Он крепко пожал всем троим руки.
— Как он, Лукьян Лукич? — спросила Ирина Сергеевна. — Виктор нам звонил. Мы знаем, что операция прошла удачно. Вы думаете, он поправится?
— Что вам сказать… Состояние, конечно, тяжелое. Будь он постарше, я бы не стал вас обнадеживать. Задето легкое, печень… Виктор всё сделал по первому классу… Пес ваш много спит… Кормим с ложечки… А так, — он улыбнулся, и борода его разъехалась в стороны, — надеемся на скрытые силы организма.
— Нам бы взглянуть на него.
— Это можно. Пожалуйста, — Лукьян Лукич отступил и показал, что идти следует в конец коридора. — Он в восьмом в боксе. Я слежу за ним, навещаю. И сторожа уговорил, нянечку нашу ночную, Христофорыча. Старик золотой. Редкой доброты. Не лентяй и животных любит. Называет их сынками, дочками, сестричками — да вы его видели, что я рассказываю… Бордоса вашего зовут Бурбон?
Александр поправил:
— Бурик, — и засмущался.
— Ну да, Бурбоша. Вы справочки на него захватили?
— Ой, — всплеснула руками Ирина Сергеевна. — Забыла. Виктор говорил, а я забыла. Простите, я подвезу.

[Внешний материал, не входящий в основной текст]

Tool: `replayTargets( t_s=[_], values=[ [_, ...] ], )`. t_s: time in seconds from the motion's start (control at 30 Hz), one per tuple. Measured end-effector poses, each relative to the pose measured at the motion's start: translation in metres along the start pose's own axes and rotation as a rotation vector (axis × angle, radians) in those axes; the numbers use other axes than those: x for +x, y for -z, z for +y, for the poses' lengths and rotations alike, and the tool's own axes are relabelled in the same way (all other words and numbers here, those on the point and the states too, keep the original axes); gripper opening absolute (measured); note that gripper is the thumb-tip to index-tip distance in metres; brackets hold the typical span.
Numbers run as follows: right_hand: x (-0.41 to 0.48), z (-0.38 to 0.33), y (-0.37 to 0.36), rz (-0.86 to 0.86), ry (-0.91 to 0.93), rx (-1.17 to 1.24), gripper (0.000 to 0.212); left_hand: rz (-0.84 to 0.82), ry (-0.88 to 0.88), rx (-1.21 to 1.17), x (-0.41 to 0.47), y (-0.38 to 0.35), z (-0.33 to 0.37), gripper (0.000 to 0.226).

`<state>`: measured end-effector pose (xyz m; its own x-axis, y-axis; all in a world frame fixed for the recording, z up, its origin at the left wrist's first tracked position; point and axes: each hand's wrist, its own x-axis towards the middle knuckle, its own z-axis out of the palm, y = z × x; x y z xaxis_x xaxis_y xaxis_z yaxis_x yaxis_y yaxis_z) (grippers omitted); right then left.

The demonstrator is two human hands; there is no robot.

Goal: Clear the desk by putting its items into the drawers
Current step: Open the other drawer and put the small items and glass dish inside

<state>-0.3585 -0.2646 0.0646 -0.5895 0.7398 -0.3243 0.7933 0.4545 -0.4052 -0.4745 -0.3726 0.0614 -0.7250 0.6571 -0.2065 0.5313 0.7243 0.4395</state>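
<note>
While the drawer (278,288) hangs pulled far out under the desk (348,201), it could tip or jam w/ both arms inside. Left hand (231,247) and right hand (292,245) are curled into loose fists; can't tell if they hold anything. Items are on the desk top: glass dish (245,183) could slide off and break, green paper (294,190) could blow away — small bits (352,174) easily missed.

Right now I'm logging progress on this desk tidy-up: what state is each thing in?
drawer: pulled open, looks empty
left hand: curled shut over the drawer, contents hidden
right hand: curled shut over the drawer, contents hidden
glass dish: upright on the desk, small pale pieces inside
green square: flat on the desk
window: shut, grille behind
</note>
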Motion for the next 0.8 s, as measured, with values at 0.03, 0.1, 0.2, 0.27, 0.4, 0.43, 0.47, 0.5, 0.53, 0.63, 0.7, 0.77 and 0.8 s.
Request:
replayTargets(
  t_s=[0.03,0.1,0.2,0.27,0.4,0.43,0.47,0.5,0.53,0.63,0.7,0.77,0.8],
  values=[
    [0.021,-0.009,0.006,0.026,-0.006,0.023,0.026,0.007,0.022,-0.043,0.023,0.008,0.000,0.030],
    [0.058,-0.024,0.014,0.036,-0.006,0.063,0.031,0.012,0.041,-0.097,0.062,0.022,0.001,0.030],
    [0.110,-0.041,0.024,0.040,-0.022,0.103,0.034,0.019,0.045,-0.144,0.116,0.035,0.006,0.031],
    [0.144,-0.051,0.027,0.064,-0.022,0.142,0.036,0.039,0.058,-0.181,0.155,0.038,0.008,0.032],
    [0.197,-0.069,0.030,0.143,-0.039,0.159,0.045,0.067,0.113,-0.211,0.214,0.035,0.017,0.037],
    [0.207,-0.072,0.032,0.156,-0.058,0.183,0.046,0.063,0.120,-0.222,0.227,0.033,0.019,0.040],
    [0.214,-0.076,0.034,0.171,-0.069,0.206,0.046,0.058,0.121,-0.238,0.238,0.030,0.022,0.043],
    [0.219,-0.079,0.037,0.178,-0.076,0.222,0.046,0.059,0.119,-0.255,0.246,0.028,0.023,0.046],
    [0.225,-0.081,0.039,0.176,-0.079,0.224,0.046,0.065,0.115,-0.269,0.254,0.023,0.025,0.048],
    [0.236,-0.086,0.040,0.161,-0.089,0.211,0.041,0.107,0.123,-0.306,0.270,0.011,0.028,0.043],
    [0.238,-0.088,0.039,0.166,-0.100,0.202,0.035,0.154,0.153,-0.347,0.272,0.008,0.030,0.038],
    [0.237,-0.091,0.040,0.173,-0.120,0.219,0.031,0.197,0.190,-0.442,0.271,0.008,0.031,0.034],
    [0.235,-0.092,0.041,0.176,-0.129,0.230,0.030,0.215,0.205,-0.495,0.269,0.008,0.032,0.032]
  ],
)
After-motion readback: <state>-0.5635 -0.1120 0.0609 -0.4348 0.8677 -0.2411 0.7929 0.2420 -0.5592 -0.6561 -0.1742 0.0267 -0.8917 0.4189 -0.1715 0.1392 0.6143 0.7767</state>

— Ничего, нестрашно, мы пока его так оформили. Знаете, Виктор всю ночь, три с лишним часа над ним простоял. Бедняга, — он вздохнул. — С соседями ему повезло. По-моему, милые, хорошие девчата. В седьмом боксе Марта, колли, девушка ласковая. — Доктор снова широко улыбнулся, и снова его бороду причудливо растащила улыбка. — А в девятом — Жанна, доберман, тоже неглупая и покладистая. Жанну, надеюсь, скоро выпишем. А с Мартой ваш Бурбон подружится, наговорится всласть, она у нас болтливая, общительная не в меру, кого угодно растормошит. Так, сюда.
Лукьян Лукич открыл дверь с табличкой «Послеоперационная» и, пропустив посетителей, вошел последним.
— Вот он… Осторожнее, пожалуйста… Здесь, левее.
В длинном, узком, перегороженном решетками коридоре, в клетках-боксах на деревянных настилах, укрытых циновками, лежали больные, слабые, увечные собаки.
Приподняв большую красивую голову, смолянистого окраса овчарка хрипло гавкнула на вошедших, однако сейчас же, будто устыдив себя, улеглась, отвернув морду к перетянутой бинтами груди.